We can also probe the 3-way interaction, provided we choose specific values for the 2nd moderator.
#obtaining the standard deviation of the 2nd moderator
describe(daily_long$stress_trait_c)
## vars n mean sd median trimmed mad min max range skew
## X1 1 1458 -0.01 0.47 0.01 -0.01 0.51 -1.21 1.17 2.38 -0.08
## kurtosis se
## X1 -0.21 0.01
#probing 3-way interaction
# simpleslopes_model2a <- sim_slopes(model=model2a_fit, pred=stress_state, modx=bfi_n_c,
# mod2=stress_trait_c,mod2.values = c(-0.47,+0.47))
# plot(simpleslopes_model2a)
#ran, but did not knit
From the output we see that the value of the within-person stress reactivity slopes (i.e., the simple slopes) are similar across all values of the moderators and have overlapping confidence intervals - as we would expect given the non-significance of the interaction term.

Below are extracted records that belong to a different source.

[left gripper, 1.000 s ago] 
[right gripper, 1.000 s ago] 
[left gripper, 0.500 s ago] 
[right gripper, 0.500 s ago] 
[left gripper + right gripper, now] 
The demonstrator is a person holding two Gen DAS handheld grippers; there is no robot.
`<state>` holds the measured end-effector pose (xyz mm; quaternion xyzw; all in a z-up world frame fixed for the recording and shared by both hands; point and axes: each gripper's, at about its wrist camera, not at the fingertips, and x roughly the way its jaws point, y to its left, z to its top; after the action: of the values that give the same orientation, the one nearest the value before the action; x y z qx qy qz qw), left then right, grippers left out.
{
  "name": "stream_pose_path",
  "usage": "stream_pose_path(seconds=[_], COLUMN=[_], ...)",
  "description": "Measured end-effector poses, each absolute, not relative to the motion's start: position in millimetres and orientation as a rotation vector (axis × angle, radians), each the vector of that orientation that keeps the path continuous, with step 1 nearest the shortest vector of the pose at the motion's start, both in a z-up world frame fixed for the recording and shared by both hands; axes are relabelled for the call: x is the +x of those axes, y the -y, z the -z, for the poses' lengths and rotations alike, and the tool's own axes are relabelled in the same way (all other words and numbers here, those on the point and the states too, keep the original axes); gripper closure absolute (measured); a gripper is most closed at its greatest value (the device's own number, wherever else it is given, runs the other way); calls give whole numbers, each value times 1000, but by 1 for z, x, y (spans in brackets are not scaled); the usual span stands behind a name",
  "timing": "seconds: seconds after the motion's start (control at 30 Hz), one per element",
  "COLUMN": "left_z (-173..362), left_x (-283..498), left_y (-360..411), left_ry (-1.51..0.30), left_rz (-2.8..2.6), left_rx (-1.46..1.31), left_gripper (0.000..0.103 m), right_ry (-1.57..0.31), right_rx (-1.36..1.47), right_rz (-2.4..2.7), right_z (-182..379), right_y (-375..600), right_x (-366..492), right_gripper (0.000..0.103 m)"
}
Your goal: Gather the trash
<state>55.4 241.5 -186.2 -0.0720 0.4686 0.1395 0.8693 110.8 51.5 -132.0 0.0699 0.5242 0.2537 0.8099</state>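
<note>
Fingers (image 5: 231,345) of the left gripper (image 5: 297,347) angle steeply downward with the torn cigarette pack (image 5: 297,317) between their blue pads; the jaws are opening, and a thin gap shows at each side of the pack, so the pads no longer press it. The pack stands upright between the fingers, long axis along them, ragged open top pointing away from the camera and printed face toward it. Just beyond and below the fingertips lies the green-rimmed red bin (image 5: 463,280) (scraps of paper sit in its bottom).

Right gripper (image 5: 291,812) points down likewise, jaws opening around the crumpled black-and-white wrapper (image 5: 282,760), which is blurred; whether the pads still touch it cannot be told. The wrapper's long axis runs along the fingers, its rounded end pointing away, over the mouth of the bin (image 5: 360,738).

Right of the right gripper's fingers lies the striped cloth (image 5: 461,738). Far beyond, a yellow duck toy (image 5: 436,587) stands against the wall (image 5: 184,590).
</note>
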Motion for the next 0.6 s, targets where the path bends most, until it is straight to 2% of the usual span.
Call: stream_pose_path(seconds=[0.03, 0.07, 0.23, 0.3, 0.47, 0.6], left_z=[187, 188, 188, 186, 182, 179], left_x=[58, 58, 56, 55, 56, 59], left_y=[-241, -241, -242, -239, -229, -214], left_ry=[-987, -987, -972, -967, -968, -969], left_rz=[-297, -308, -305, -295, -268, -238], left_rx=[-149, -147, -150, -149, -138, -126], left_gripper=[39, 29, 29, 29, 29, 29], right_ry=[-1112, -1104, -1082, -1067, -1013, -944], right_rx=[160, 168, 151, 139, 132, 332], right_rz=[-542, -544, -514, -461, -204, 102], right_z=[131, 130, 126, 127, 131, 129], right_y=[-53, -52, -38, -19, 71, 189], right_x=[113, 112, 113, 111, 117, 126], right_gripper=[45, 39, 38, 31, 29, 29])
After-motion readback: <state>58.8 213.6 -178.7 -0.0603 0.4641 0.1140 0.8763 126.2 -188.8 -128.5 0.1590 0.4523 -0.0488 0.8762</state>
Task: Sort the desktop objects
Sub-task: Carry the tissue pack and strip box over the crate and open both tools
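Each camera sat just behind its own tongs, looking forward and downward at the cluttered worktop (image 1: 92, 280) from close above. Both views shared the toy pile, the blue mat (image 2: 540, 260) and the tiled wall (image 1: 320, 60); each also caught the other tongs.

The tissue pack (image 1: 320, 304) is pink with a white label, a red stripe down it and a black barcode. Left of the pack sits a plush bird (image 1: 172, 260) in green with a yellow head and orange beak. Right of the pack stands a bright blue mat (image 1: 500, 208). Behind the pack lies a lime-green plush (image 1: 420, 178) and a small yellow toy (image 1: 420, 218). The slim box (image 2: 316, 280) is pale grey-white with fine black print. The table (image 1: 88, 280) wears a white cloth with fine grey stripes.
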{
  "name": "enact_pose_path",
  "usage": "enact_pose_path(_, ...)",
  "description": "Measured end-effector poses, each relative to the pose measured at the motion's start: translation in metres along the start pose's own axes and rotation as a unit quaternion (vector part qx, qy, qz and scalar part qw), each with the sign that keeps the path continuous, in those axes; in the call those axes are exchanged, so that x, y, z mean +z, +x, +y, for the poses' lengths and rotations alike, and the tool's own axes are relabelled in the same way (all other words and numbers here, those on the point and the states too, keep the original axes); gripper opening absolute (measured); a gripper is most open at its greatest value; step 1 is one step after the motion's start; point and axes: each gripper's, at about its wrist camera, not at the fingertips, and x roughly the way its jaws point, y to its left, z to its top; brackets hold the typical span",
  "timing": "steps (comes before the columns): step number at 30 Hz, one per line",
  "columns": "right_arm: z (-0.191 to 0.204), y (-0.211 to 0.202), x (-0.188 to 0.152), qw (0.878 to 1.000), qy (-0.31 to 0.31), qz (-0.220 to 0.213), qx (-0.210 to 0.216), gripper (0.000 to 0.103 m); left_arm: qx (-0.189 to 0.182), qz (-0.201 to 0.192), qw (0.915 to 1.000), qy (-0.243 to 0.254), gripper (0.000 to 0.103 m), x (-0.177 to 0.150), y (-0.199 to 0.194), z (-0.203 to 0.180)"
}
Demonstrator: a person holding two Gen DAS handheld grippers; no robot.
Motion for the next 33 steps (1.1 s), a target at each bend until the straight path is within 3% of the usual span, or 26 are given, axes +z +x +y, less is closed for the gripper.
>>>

As you try these techniques out with the AMIB data, please let us know if you find a set of variables that has the significant interactions that make for interesting results and theory. =:-]
This tutorial illustrated application of the basic multilevel model (where the outcome variable is assumed normally distributed - and how interactions are probed and plotted.
Good luck! =:-]